Ingredienti per 6 persone:

12 fette di speck alto adige Igp,
2 carote,
1 costa di sedano,
2 zucchine,
100 g di pisellini fini,
6 pomodorini secchi,
100 g di mozzarella di bufala Dop,
100 g di ricotta al mandarino,

50 g di dadini di pane nero raffermo,
q.b. di origano, basilico, menta, timo,
q.b. di sale e pepe,
q.b. di olio extravergine di oliva,
Lavate e asciugate le verdure, tagliatele a pezzi di circa 1 cm e cuocerle in padella preriscaldata con qualche cucchiaio d’olio extravergine di oliva e uno spicchio d’aglio (in camicia). Prima carote, sedano e piselli, dopo qualche minuto unite le zucchine, salate e pepate. Le verdure devono restare croccanti e sode, evitate di cuocerle troppo.
Nella stessa padella dove avete cotto i vegetali, tostate con un cucchiaio di olio extravergine di oliva i cubetti di pane.
Passiamo all’ultima fase, tagliate a dadini la mozzarella di bufala e i pomodori secchi, infine lavorate con una forchetta la ricotta.
Spezzettate il basilico, menta, origano e timo, unite un filo di olio, una pizzico di sale e pepe, non resta che amalgamare delicatamente tutto.
Prendete dei pirottini di alluminio usa e getta, foderate con due fette di speck, riempire con il composto di verdure, chiudete i bordi, ricavando un bellissimo tortino.

Trasferite i tortini in un contenitore con tappo ermetico (oppure avvolgete delicatamente con pellicola alimentare), conservate fino al momento di servirli.

Storia

I primi documenti storici dello speck risalgono al XVIII secolo.

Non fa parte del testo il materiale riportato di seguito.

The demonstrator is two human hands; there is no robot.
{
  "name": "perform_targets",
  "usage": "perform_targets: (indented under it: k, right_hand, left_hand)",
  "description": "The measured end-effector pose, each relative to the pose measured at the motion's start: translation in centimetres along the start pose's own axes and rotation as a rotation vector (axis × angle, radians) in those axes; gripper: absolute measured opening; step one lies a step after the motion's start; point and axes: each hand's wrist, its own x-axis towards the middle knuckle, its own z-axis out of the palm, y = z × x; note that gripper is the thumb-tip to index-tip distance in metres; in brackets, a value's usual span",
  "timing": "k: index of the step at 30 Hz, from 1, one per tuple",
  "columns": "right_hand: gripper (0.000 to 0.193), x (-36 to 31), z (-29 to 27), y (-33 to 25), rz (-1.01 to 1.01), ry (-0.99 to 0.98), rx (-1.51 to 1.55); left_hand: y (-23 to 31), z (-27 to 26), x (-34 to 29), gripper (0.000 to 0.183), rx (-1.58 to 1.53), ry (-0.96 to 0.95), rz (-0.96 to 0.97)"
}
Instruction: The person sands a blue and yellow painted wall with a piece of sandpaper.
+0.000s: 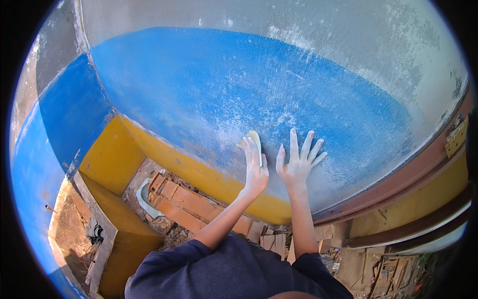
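The blue-painted plaster wall (209, 79) looks worked to whitish at middle and right, at left seemingly much less — on its near part the left hand (256, 175) grips a thin, curved cream sheet (254, 134), while the right hand (296, 170) spreads its fingers wide.

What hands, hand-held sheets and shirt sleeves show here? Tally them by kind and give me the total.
Hands, bare and whitened: left hand, right hand: 2
Thin, pale, curved sheet in the left hand: 1
Short navy fabric sleeves: left sleeve, right sleeve: 2
Total: 5
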Motion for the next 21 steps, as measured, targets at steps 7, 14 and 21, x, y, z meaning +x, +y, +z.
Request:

Nei registi contabili e regolamenti dei macellai dei Principi del Tirolo è citato dal 1200 con denominazioni diverse. Lo speck era il cibo consumato principalmente dai contadini e costituiva una fonte di energia per affrontare il duro lavoro nei campi.
La produzione prevede 5 fasi: selezione delle carni, speziatura, affumicatura, stagionatura, controlli e marchio di qualità.
Un elemento accomuna i produttori “poco sale, poco fumo e molta aria fresca”.